Several developments have called into question the federal government’s intention to restart oil production at the 650,000 barrels per day (bpd) Dangote refinery in Lagos in recent weeks. The developments relate to the supply of crude to the refinery and the sale of refined products due to the wide exchange rate gap between the naira and the dollar.
Several regulatory bodies have issued statements questioning the refinery’s full capacity, but according to Dangote and policy experts, this sends the wrong signal to the international market and crude oil traders, especially on the premise that Nigeria does not have a functioning refinery despite having crude oil as a minimally important resource.
The inefficiency of these refineries means that Nigeria drills for crude oil and exports it to countries with functioning refineries, which then sell it back to the country in the form of various refined petrochemicals.
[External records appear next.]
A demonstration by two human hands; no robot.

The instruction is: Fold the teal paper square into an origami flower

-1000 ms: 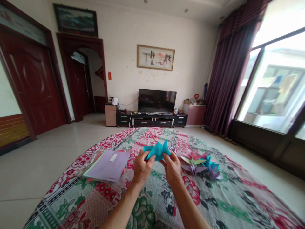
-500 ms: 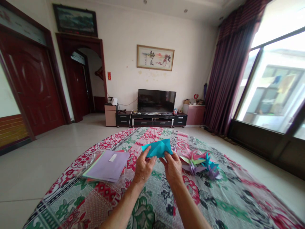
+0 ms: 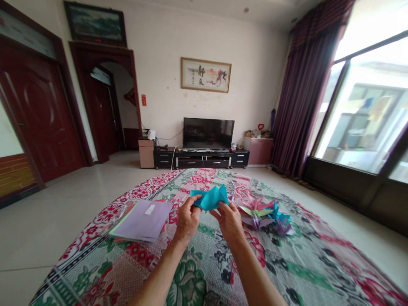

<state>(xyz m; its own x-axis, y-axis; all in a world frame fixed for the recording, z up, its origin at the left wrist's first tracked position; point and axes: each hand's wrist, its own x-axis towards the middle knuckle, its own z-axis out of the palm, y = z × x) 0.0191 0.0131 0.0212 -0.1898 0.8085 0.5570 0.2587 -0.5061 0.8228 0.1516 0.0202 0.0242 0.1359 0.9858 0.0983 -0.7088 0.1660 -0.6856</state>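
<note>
A creased piece of blue origami paper is held up over the table between both hands. Its top edge stands in peaks, and folds run across its face. My left hand pinches the left end, thumb in front. At the lower right corner, my right hand grips the sheet between thumb and fingers. Folded paper cranes in pink, green, purple and blue lie in a cluster to the right of my right hand. Left of my hands rests a stack of coloured paper, purple sheet uppermost, with a small white label on it.
A round table with a flowered cloth fills the foreground. Beyond it, a television stands on a low black cabinet against the wall. Dark curtains and a large window are on the right, red doors on the left.
The blue paper has bent more, its upper edge now rising in sharper peaks. My left hand has shifted slightly left and regripped the end. The camera view has moved a little.
</note>
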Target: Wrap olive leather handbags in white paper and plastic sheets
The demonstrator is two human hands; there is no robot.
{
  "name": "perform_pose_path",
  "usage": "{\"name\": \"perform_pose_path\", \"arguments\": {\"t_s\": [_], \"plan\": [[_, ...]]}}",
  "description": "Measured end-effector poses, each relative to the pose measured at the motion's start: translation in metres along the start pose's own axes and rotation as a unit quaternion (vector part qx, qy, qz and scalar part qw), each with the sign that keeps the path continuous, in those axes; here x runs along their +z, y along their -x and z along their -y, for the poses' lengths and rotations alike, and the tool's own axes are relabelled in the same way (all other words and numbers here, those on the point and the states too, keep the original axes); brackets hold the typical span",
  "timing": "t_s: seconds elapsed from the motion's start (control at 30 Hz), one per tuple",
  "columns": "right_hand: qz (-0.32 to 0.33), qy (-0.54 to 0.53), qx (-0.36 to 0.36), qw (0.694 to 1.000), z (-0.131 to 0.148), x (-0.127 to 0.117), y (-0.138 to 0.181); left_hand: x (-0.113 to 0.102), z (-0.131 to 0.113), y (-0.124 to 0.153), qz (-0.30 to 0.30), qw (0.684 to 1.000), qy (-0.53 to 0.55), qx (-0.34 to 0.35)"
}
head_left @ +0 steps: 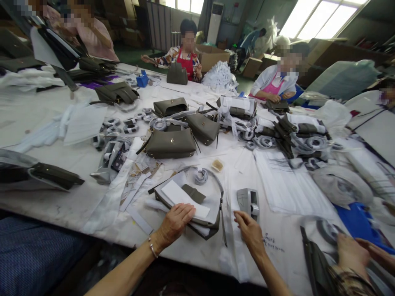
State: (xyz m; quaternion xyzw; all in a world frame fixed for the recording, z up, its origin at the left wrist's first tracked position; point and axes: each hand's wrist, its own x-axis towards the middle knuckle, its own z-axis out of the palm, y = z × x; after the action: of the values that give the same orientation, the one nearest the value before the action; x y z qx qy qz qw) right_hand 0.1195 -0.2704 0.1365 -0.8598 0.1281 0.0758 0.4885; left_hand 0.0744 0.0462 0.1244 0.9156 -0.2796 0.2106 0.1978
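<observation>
Flat and spread, the left hand (174,224) presses palm-down on a white paper sheet (182,197) laid over a grey handbag (194,193), fingers apart and clamped on nothing; a thin bracelet (152,248) sits at the wrist. Just right of it, the right hand (249,232) rests loosely open on the table (77,201), fingertips on the cloth, holding nothing, just short of a small grey hand tool (248,201). The handbag lies flat at the near edge of the table between the two hands, half wrapped in paper, its narrow strap (222,222) trailing down its right side. It looks light and soft-sided, likely to sag if lifted by one corner, and the loose paper would slide on its smooth skin; a hold at both ends of the body, paper pinned under the thumbs, seems safer than the strap. At the lower right a co-worker's hands (352,250) are on another dark piece. Further out sit a small coiled strap (200,176), a tan block (217,165), then a closed handbag with a clasp (171,144) among more bags and paper-wrapped rolls. Across the table, a person in a red apron (185,61) and another in pink (277,82) sit at work.
</observation>
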Motion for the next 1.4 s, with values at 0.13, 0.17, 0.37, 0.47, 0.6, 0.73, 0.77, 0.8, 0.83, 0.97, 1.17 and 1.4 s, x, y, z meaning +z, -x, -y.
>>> {"name": "perform_pose_path", "arguments": {"t_s": [0.13, 0.17, 0.37, 0.47, 0.6, 0.73, 0.77, 0.8, 0.83, 0.97, 1.17, 1.4], "plan": [[-0.037, 0.121, -0.174, 0.977, 0.032, 0.017, -0.056, 0.003, -0.003, 0.008, 0.013, 0.999, -0.012, 0.027], [-0.046, 0.152, -0.208, 0.965, 0.038, 0.025, -0.072, 0.005, -0.003, 0.01, 0.013, 0.999, -0.013, 0.031], [-0.038, 0.4, -0.218, 0.89, 0.048, 0.082, -0.159, 0.01, -0.005, 0.014, 0.028, 0.999, -0.021, 0.026], [-0.022, 0.455, -0.224, 0.862, 0.04, 0.098, -0.187, 0.013, -0.005, 0.018, 0.038, 0.999, -0.026, 0.022], [-0.024, 0.466, -0.268, 0.843, 0.038, 0.103, -0.21, 0.016, -0.007, 0.021, 0.053, 0.998, -0.029, 0.011], [-0.024, 0.446, -0.252, 0.858, 0.053, 0.088, -0.211, 0.013, -0.008, 0.017, 0.04, 0.999, -0.014, -0.001], [-0.028, 0.428, -0.248, 0.868, 0.056, 0.081, -0.206, 0.011, -0.007, 0.014, 0.034, 0.999, -0.008, -0.005], [-0.032, 0.402, -0.25, 0.88, 0.058, 0.071, -0.199, 0.008, -0.006, 0.012, 0.026, 1.0, 0.0, -0.008], [-0.034, 0.369, -0.254, 0.894, 0.057, 0.061, -0.189, 0.004, -0.005, 0.009, 0.019, 1.0, 0.008, -0.012], [-0.036, 0.261, -0.238, 0.935, 0.035, 0.014, -0.127, -0.013, 0.008, 0.002, -0.014, 0.998, 0.053, -0.031], [-0.029, 0.28, -0.165, 0.945, -0.033, -0.008, -0.04, -0.043, 0.026, -0.008, -0.059, 0.986, 0.108, -0.111], [0.003, 0.389, -0.133, 0.912, -0.05, 0.023, -0.032, -0.057, 0.045, -0.023, -0.127, 0.942, 0.064, -0.304]]}}
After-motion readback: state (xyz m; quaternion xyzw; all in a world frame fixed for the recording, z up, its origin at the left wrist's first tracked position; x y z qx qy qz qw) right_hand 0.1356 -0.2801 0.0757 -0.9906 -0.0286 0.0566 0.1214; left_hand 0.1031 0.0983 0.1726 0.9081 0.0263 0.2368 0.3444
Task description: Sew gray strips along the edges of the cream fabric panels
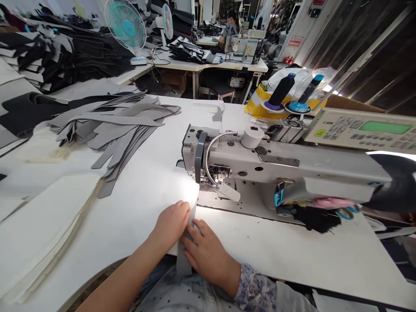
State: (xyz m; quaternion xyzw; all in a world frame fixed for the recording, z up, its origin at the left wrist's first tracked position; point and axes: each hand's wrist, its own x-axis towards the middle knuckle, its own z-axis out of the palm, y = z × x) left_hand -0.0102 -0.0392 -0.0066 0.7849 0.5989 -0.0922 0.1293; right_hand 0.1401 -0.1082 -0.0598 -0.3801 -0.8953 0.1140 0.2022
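Note:
A narrow grey fabric strip [183,262] runs from the sewing machine's needle area down over the table's front edge toward my lap. My left hand [172,223] is closed on the strip a little in front of the machine, with its fingertips curled under. Just to the right and nearer to me, my right hand [211,255] lies with its fingers stretched out and slightly apart, fingertips touching the strip. The sewing machine [240,151] stands beyond both hands, its small lamp [228,191] beside the lit needle area. The strip's far end under the machine head is hidden.
Grey cut strips [120,130] lie piled at the left, behind a stack of cream sheets [48,229]. Thread cones [281,91] and a control panel [364,130] stand at the right. Scissors [347,212] and black scraps [316,218] lie by the machine. Another person [231,27] sits farther back.

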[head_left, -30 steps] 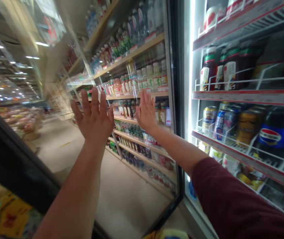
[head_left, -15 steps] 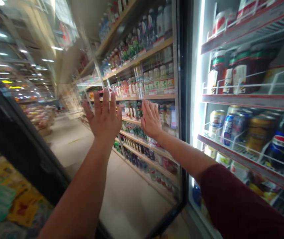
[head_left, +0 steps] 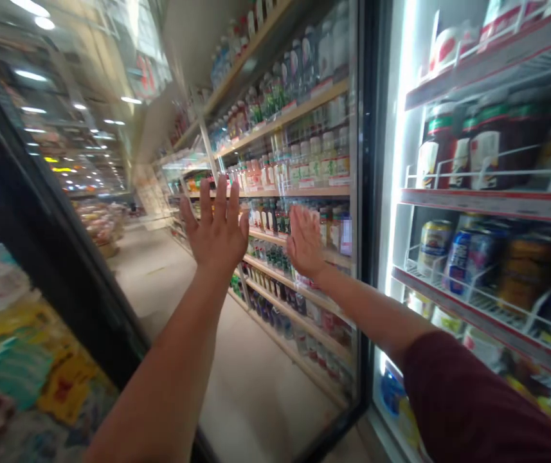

This whole process prevents the country from earning enough revenue from the availability of crude oil as most of its revenue is used to subsidize the cost of fuel when it is imported.
A separate development is the controversial acquisition of a blending plant in Malta by Onado Plac, one of Nigeria’s independent oil and gas companies. This came after Dangote concluded that some Nigerians, including officials of the Nigerian National Petroleum Company Limited (NNPCL), owned and operated the oil blending plant in Malta.
However, Ripples Metics collected data from the National Bureau of Statistics to identify the countries of origin of Nigeria’s petroleum imports in 2023.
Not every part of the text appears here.